» Your objective
Look through the data and write out every line with the word "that" in it.

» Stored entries
========================================
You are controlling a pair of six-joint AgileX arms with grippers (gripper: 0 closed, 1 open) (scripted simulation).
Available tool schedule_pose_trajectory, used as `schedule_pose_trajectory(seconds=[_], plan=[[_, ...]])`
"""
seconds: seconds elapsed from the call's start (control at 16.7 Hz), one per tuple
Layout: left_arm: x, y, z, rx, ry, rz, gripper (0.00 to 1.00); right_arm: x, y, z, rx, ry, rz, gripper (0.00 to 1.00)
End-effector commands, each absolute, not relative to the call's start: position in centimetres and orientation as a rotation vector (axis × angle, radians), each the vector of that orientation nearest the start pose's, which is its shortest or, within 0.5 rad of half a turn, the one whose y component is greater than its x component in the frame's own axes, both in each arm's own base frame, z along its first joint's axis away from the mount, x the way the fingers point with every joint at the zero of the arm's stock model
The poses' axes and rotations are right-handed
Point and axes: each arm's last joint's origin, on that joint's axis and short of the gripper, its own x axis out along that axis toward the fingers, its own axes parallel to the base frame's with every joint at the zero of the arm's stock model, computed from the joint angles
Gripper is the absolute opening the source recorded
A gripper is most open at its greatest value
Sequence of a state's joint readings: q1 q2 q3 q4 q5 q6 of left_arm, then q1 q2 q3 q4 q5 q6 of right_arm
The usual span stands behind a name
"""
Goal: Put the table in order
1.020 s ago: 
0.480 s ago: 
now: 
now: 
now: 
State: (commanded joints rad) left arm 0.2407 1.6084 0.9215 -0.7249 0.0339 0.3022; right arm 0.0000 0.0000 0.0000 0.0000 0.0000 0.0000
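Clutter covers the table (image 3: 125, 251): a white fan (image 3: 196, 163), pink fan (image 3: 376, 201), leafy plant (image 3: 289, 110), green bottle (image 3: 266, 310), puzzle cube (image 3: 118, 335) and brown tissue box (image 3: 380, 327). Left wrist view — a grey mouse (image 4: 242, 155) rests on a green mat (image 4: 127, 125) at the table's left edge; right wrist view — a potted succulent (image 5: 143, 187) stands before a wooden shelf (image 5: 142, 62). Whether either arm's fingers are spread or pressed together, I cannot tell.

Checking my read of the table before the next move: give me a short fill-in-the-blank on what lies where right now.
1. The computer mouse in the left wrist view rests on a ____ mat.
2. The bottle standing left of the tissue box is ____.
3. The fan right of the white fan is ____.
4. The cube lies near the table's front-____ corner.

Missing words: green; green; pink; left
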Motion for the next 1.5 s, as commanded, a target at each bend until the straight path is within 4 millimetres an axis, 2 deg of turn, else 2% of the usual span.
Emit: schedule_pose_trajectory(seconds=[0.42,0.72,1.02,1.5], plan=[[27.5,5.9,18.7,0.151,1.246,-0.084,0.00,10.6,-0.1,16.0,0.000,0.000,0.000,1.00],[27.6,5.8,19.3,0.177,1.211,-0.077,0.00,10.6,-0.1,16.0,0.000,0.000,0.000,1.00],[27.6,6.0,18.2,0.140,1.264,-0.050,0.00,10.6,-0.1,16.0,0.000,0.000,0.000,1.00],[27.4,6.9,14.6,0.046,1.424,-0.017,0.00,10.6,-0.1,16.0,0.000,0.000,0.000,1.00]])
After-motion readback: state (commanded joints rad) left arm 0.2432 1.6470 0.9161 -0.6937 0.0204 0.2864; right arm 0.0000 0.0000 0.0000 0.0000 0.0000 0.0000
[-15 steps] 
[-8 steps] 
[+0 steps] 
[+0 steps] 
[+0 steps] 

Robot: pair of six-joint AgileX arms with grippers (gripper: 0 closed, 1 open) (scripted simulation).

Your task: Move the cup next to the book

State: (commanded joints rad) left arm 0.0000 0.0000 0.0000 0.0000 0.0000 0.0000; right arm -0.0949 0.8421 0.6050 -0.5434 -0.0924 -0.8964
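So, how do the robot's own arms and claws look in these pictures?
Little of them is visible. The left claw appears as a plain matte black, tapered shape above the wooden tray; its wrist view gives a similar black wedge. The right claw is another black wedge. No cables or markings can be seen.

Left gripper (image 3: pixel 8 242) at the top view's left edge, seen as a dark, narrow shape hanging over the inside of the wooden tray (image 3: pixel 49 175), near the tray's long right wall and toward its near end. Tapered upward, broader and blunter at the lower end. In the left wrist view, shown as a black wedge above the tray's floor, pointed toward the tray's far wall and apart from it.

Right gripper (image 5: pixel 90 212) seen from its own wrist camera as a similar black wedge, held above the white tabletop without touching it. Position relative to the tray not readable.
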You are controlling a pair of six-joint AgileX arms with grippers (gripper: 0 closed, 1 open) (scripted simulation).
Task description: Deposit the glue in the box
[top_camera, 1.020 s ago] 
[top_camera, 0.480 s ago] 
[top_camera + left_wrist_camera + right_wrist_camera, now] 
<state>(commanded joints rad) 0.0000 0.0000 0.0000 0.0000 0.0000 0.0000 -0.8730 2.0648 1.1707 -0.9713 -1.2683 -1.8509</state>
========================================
» Response
End-effector commands, each absolute, not relative to the call's start: position in centimetres and orientation as a rotation vector (axis × angle, radians), each the vector of that orientation nearest the start pose's, which is its shortest or, within 0.5 rad of half a turn, the one whose y component is greater than its x component in the frame's own axes, both in each arm's own base frame, z along its first joint's axis away from the mount, x the way the fingers point with every joint at the zero of the arm's stock model
Point and axes: each arm's last joint's origin, on that joint's axis and short of the gripper, its own x axis out along that axis toward the fingers, its own axes parallel to the base frame's with every joint at the zero of the arm's stock model, computed from the joint angles

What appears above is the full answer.